Ordinarily, we know when we’ll meet again. ‘Are you going on Tuesday?’ ‘No, but I’ll see you on Thursday as usual.’ Kamila and I hug and then we look at each other and shrug our shoulders, ‘well, I’ll see you then,’ I say and it feels like an unfinished line from a movie, ‘…when this bloody war is over.’
A total stranger greets me on the streets of London. This is the end of days
I’m walking down St Martin’s Lane towards Charing Cross station and there is just one other figure, walking towards me on the same side of the road. As we pass, he nods to me and says; ‘evening’. A total stranger greets me on the streets of London. This is the end of days.

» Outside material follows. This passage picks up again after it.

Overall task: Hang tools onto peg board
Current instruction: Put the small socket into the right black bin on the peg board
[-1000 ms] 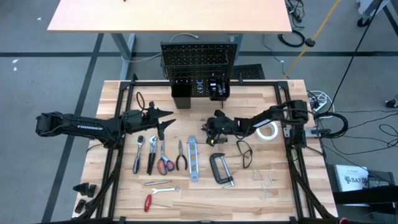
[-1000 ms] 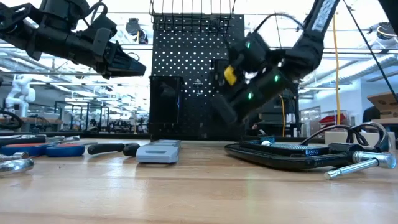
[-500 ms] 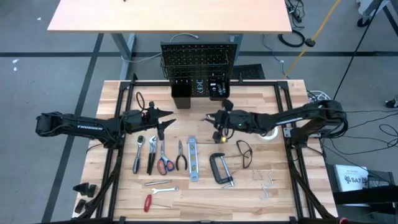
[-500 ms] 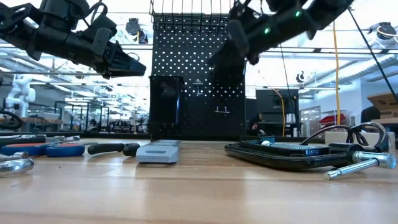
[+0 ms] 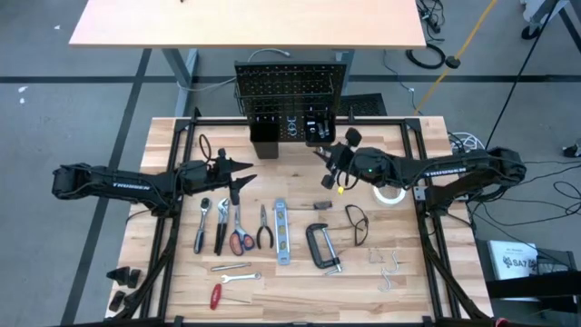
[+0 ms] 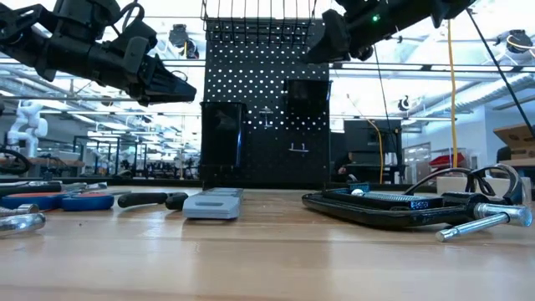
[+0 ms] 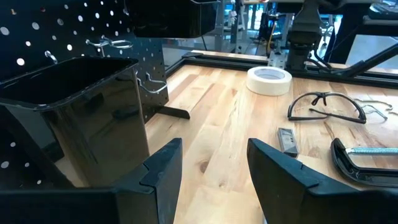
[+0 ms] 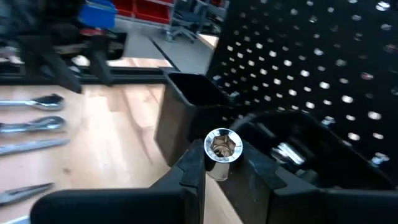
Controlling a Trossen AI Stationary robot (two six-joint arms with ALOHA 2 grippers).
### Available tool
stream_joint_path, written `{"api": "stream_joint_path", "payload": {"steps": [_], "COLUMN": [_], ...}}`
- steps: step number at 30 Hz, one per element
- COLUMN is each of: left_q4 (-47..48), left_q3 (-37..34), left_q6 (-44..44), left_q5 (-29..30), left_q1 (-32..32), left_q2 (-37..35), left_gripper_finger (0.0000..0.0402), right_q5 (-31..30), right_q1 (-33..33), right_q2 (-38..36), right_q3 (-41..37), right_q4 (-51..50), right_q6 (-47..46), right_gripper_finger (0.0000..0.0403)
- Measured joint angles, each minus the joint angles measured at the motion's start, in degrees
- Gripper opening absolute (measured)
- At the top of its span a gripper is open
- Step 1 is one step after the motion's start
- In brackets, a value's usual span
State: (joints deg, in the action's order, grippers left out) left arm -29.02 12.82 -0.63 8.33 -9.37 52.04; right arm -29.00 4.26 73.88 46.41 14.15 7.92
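Pale butcher-block wood makes up the table (image 5: 182,272), and the tools lie across its middle and near part. Nearest the front edge is the red screwdriver (image 5: 216,296), with a small wrench (image 5: 234,268) just behind it lying crosswise. Beyond these a row of tools lies with long axes running front to back: a ratchet wrench (image 5: 201,224), black-handled pliers (image 5: 221,227), red-handled scissors (image 5: 240,238) with handles toward the front, a second pair of pliers (image 5: 264,227), and the blue-silver level (image 5: 281,231). The black C-clamp (image 5: 320,245) lies beside the level, its screw toward the front right. The glasses (image 5: 356,222) rest just right of it, with loose metal hooks (image 5: 388,265) nearer the front. The white tape roll (image 5: 389,193) lies flat farther back on the right.

The left gripper (image 5: 238,173) hangs above the back ends of the tool row, pointing right, its fingers (image 7: 163,168) spread apart with nothing between them.

The right gripper (image 5: 329,156) is raised just in front of the peg board (image 5: 290,86), pointing toward it. Its fingers (image 8: 193,171) are clamped on a silver socket (image 8: 219,149), whose open hexagonal end faces back at the wrist camera and whose long axis runs along the fingers. It hovers just above the right-hand bin (image 8: 298,149).

The peg board stands upright at the far edge, with the left-hand bin (image 5: 264,134) on its lower part.
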Motion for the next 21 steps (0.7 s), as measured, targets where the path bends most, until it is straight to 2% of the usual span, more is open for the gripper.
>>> {"api": "stream_joint_path", "payload": {"steps": [12,17,21], "left_q4": [0.02,0.00,0.03], "left_q3": [-0.01,-0.01,-0.01], "left_q6": [0.55,0.97,0.96], "left_q5": [-0.03,-0.05,-0.05], "left_q1": [0.01,0.00,0.00], "left_q2": [-0.01,-0.01,-0.01], "left_gripper_finger": [0.0180,0.0180,0.0180], "right_q5": [0.24,0.22,0.39], "right_q1": [4.94,7.44,9.47], "right_q2": [-0.10,0.97,2.75], "right_q3": [0.32,5.02,9.97], "right_q4": [0.51,-3.14,-9.89], "right_q6": [1.93,2.03,1.21], "right_gripper_finger": [0.0051,0.0051,0.0051]}}
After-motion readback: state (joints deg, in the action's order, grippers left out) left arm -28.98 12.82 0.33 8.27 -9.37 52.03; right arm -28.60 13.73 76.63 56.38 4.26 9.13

My physio class is still happening on Monday morning but I message and say I’m not going. I have WhatsApp conversations with Italian friends, one back in the UK, the others in Milan and under lockdown. They tell me of the dark scenes unfolding in their country and warn me to take great care, the UK is going to end up in the same place.
The looting has started
Tuesday, St Patrick’s Day, March 17: I go out in the afternoon to the convenience store across the road from my flat and there is a huge queue for the tills and not much of the basics left on the shelves. I go in the Sainsbury’s Local and overhear the staff on the manned-tills discussing people leaving without paying. Looting, but not of the American variety where you back your truck through the shop doors, this is the English sort where you pretend to pay at the self-service tills and then stroll out nonchalantly.

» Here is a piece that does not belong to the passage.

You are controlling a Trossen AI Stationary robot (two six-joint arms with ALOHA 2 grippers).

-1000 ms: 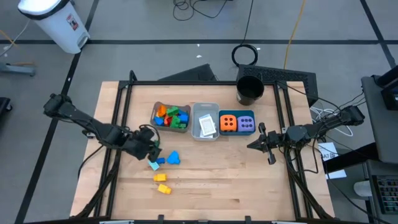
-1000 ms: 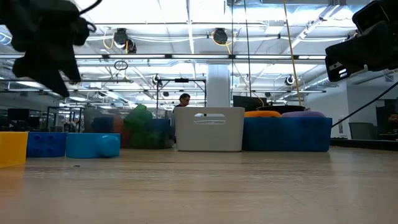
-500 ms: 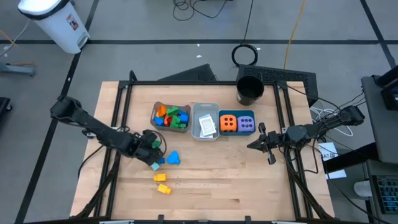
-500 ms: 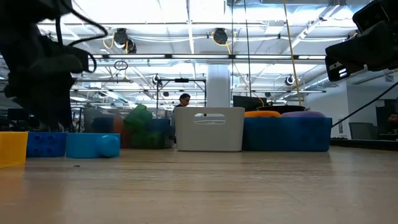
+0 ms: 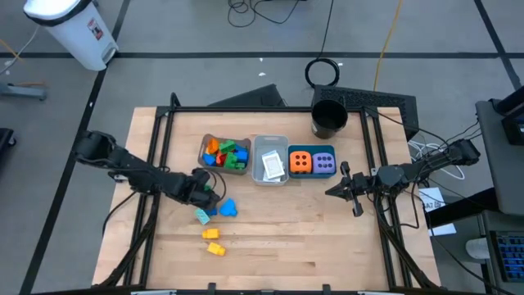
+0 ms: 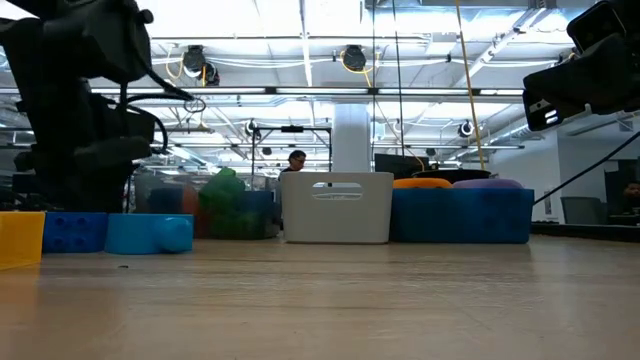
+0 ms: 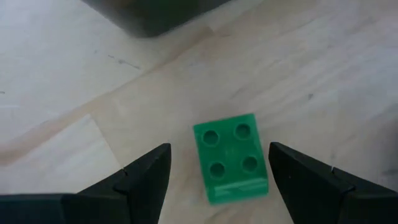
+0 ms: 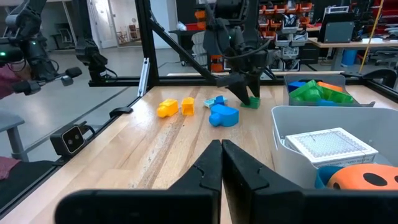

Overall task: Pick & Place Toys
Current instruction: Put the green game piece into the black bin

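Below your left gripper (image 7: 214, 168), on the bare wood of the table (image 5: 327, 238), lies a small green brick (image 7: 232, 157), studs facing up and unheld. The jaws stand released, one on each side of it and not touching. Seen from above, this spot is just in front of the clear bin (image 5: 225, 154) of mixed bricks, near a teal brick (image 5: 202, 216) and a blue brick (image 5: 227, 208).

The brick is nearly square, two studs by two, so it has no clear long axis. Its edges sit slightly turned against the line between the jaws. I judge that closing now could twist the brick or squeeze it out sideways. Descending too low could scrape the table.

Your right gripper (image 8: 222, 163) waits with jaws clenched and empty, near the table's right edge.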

Looting, but not of the American variety where you back your truck through the shop doors, this is the English sort where you pretend to pay at the self-service tills and then stroll out nonchalantly
The video cameras that Sainsbury’s installed to catch people weighing avocados as carrots on the self-service tills aren’t much use when the culprits are wearing face masks. I shed no tears. Despite the low wages subsidised by government tax credits, Sainsbury’s still finds it preferable to dodge the expense of wages and income tax by eliminating staff altogether. I only use the supermarkets under duress and I’ll queue for a manned till rather than use an automated one on point of principle.
I bag a few things, then set off for the street market in Lewisham. I walk, rather than take the bus, for the exercise and because I am now thinking about reducing my contact with other people. I take stock in the evening. I’ll need to do a little more shopping tomorrow, then I will be able to hunker down in my flat for a couple of weeks.
Reporting from the front
Wednesday, March 18: I’m out to the convenience store at 7:30am and again, there are thin pickings and big queues. I head down to Lewisham and take a look in the Sainsbury’s store in the shopping centre. It is chaos. There is a colossal queue for the self-service tills and there is as much product scattered on the floor as on the shelves. Outside, people are queuing in the street to get into Superdrug. I feel like a foreign correspondent in a war zone.
Wednesday evening and I’ve got pans of food cooking on the stove which I will portion out into Tupperware and freeze. A pot of my own passata is on the go and I realise I have no fresh basil. I cross the road to the convenience store and find that fresh basil is one of the few things still in supply in the produce section. I would join the queue but my single packet of basil seems ridiculous amongst the cargo-like hauls of my fellow shoppers. So I supplement it with a bottle of Merlot. I dodge the Malbec. I’m getting the hang of this risk management.
Back in my flat, I do one last stock check. If I eat frugally, I reckon I have enough food for two weeks. I also have three and a half bottles of whiskey and a trumpet.